Do you believe God possibly recreated the Earth 6,000 years ago?

  • Yes, it's possible that God recreated the Earth 6,000 years ago.

    Votes: 13 11.6%
  • No, there is no way that the Earth could have been recreated 6,000 years ago.

    Votes: 99 88.4%

  • Total voters
    112

BilliardsBall

Veteran Member
Except that if there was such an "universal" flood as you believe, then there would be massive amount of evidences for such flood everywhere in the world, to single point in time.

There are no such evidences in that instance of time in any part of 10,000 years history of man.

You are speculating, nothing more, nothing less, that such a flood has occurred. There have always floods occurring each year, some larger than others, but none of show evidences of that as described as the bible, in which it wiped out all those except the survivors in the ark.

And you are further speculating about Genesis flood, by that there were volcanoes and earthquakes, but none of that is remotely hinted at in the 2 chapters of Genesis. It mentioned no sea, only rain and water coming directly from the ground, so it doesn't say anything about tsunami.

And you are forgetting that if there were earthquakes and volcanic activities to go with the global flood, there would also be tonnes of evidences that there were quakes and volcanic eruptions to go with the flood at one specific point in time...but guess what, BilliardsBall, there are no such evidences.

If quakes and volcanic activities were the cause of the global flood, then there would be conclusive evidences in every parts of the world, all pointing to a single year of global apocalyptic event. But no scientists, no geologists and no anthropologists have ever been able to dated such an apocalypse.

If there were quakes, volcanoes and flood, all happening globally as you claim, then in what year did all this happen, BilliardsBall?

All you are doing is just making things up, but with no evidences to show for it.
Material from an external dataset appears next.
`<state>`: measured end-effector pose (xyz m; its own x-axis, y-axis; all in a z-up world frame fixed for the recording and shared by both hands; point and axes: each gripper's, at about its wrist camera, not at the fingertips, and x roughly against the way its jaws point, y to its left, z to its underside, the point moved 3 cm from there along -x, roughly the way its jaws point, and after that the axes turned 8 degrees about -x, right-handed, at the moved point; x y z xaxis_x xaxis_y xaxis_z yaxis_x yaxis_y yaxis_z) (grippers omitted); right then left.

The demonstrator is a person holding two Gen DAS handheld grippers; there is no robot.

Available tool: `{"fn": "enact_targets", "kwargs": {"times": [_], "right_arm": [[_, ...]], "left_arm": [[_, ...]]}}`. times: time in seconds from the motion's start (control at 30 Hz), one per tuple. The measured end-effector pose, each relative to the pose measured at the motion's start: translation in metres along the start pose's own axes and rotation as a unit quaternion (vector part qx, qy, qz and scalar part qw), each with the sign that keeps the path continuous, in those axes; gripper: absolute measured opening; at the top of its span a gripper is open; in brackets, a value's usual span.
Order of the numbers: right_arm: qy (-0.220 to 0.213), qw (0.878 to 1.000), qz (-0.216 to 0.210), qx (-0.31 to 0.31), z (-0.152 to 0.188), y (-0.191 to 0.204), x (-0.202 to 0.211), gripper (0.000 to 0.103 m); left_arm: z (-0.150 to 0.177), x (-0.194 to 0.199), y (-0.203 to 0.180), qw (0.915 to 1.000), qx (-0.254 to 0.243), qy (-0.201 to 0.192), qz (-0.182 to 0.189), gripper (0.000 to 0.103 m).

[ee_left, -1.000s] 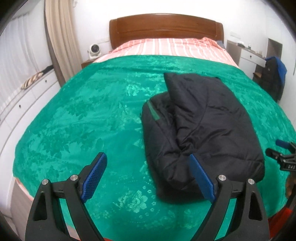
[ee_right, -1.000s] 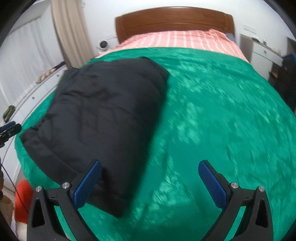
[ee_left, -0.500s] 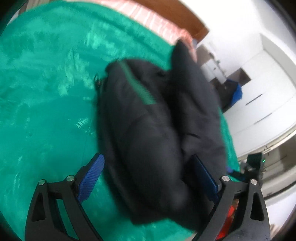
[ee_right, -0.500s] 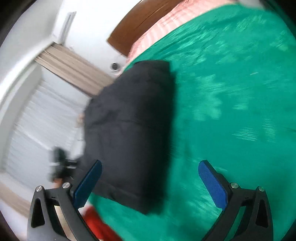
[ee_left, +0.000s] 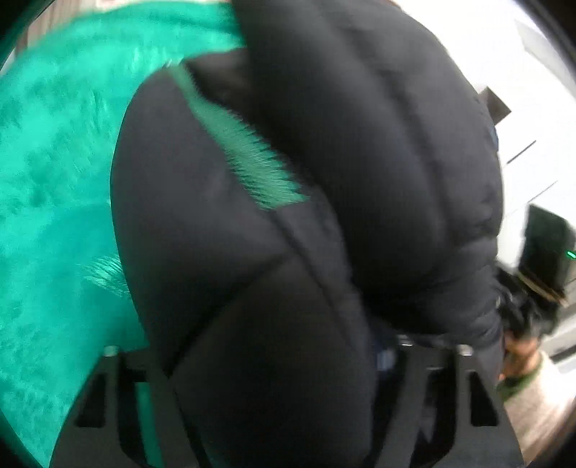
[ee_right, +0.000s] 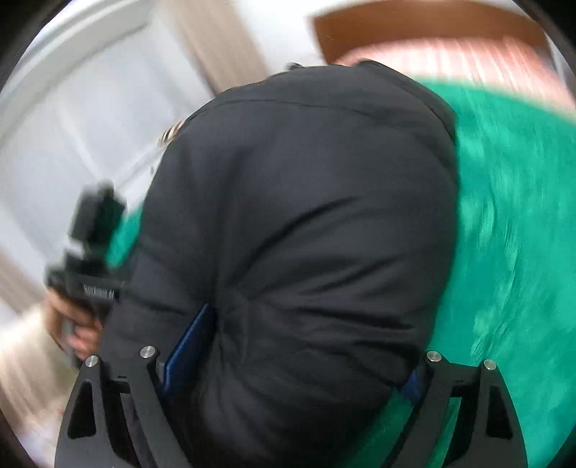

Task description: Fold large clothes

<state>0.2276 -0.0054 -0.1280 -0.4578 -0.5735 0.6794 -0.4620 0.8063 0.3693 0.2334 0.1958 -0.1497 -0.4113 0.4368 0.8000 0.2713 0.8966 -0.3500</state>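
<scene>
A folded black padded jacket (ee_left: 324,180) with a green zip strip lies on the green bedspread (ee_left: 54,180). It fills most of both views and bulges between the jaws of both grippers. My left gripper (ee_left: 266,360) stands wide open around the jacket's near end; its pads are hidden by the fabric. My right gripper (ee_right: 298,345) is also wide open around the jacket (ee_right: 306,216), with its left blue pad (ee_right: 187,345) against the fabric. Each view shows the other gripper, held in a hand, beside the jacket.
The bed's wooden headboard (ee_right: 414,32) and a pink striped sheet (ee_right: 468,61) lie beyond the bedspread (ee_right: 522,252). Beige curtains (ee_right: 216,39) and white cabinets are at the left. The bed's edge is close below both grippers.
Both grippers have pushed forward onto the near end of the jacket, one from each side. The jacket now sits between their open jaws. The views are blurred by motion.
</scene>
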Motion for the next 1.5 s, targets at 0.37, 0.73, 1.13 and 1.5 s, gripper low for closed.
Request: {"fn": "enact_targets", "kwargs": {"times": [0.37,0.73,1.13,1.5], "right_arm": [[-0.167,0.982,0.008,0.083,-0.065,0.041,0.076,0.079],[-0.079,0.989,0.087,-0.086,-0.104,-0.081,0.032,0.098],[-0.167,0.964,0.208,-0.001,-0.037,-0.028,0.122,0.102],[-0.209,0.942,0.261,-0.021,0.022,0.000,0.194,0.102]], "left_arm": [[-0.079,0.085,-0.060,0.9866,-0.061,-0.148,-0.032,0.045],[-0.122,-0.027,-0.028,0.9841,-0.068,-0.064,-0.151,0.081],[-0.048,0.067,-0.109,0.9384,-0.119,-0.185,-0.266,0.102],[0.014,0.117,-0.162,0.9234,-0.094,-0.220,-0.300,0.103]]}}
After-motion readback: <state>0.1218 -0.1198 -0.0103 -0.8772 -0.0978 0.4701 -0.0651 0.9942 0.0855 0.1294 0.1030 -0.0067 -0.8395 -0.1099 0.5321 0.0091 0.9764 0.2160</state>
That's not science, that's not history, it just your spinning your pseudoscience circular reasoning.

You mean like writings about what happened? :)

You mean like a massive flood would not wash away/destroy but leave evidences of all kinds of pre-Flood civilization? :)
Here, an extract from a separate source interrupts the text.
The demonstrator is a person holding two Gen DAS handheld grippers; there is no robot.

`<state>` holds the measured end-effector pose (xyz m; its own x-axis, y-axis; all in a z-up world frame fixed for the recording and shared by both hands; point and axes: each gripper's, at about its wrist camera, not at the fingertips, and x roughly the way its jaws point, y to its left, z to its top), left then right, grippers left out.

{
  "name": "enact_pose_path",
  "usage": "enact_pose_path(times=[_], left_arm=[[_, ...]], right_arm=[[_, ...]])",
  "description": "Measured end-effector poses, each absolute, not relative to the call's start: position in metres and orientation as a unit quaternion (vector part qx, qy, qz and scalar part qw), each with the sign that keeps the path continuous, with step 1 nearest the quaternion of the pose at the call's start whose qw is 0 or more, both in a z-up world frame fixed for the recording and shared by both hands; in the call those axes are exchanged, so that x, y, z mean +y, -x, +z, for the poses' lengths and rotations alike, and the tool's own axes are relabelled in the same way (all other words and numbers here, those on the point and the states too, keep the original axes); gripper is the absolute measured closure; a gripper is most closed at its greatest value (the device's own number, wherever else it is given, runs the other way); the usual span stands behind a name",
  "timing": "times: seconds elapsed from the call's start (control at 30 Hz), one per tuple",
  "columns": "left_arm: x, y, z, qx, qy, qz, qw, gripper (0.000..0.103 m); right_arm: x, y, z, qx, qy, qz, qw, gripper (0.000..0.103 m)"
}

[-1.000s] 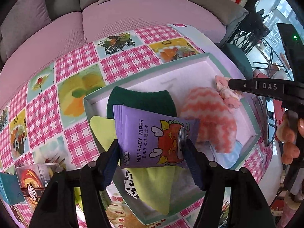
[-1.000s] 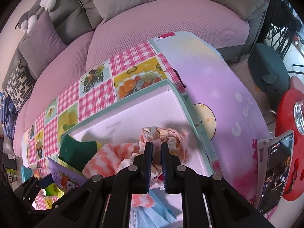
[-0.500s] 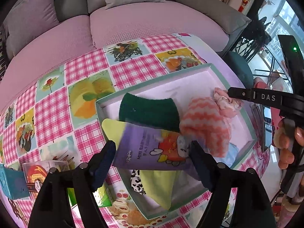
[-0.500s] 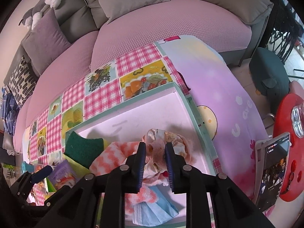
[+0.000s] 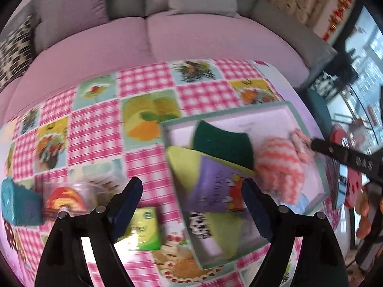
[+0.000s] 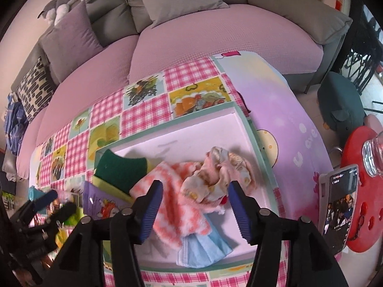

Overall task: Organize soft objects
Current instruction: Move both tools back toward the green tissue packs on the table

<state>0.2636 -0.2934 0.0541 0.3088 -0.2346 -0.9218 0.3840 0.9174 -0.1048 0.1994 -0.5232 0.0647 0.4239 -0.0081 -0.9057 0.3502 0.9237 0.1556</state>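
Two sets of tongs, both w/ jaws apart and nothing clamped.

Left wrist view: your left tongs (image 5: 191, 196) have just been opening; the purple baby-wipes pack (image 5: 215, 189) is out of the pads and lies in the shallow teal-rimmed white box (image 5: 322, 172), on top of the lime-yellow cloth (image 5: 222, 234), next to the dark green scouring pad (image 5: 222, 143). The pack sits just ahead of your right-hand pad, long axis running away from you. A green carton (image 5: 143, 229) on the checked pink surface (image 5: 95, 129) lies just ahead of your left-hand pad, i.e. outside the box, nearest to this hand. Frame is blurred, so small print is unreadable.

Right wrist view: your right tongs (image 6: 195, 201) have just been opening too; the pink-and-cream crumpled fabric bundle (image 6: 220, 169) lies between the pads but isn't pressed. It rests in the box beside the orange-white fuzzy cloth (image 6: 167, 191), w/ a light blue face mask (image 6: 203, 248) underneath, near the front rim.

Next pick, my guess: the carton, if it counts as soft, goes to your left hand.
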Motion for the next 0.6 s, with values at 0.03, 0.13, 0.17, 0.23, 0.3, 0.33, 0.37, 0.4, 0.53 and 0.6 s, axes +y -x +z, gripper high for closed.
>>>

You mean like "pre-history" in Wikipedia is about 6,000 years old since men simply did not write documents prior to the Flood or they were washed away? :)
 

BilliardsBall

Veteran Member
Only in those rocks close enough to be directly affected by the impact (i.e. breaking them open and making them susceptible to gaining or losing isotopic material). Rocks far from the impact would not be affected and geologists have ways of knowing whether a sample is contaminated or not anyway.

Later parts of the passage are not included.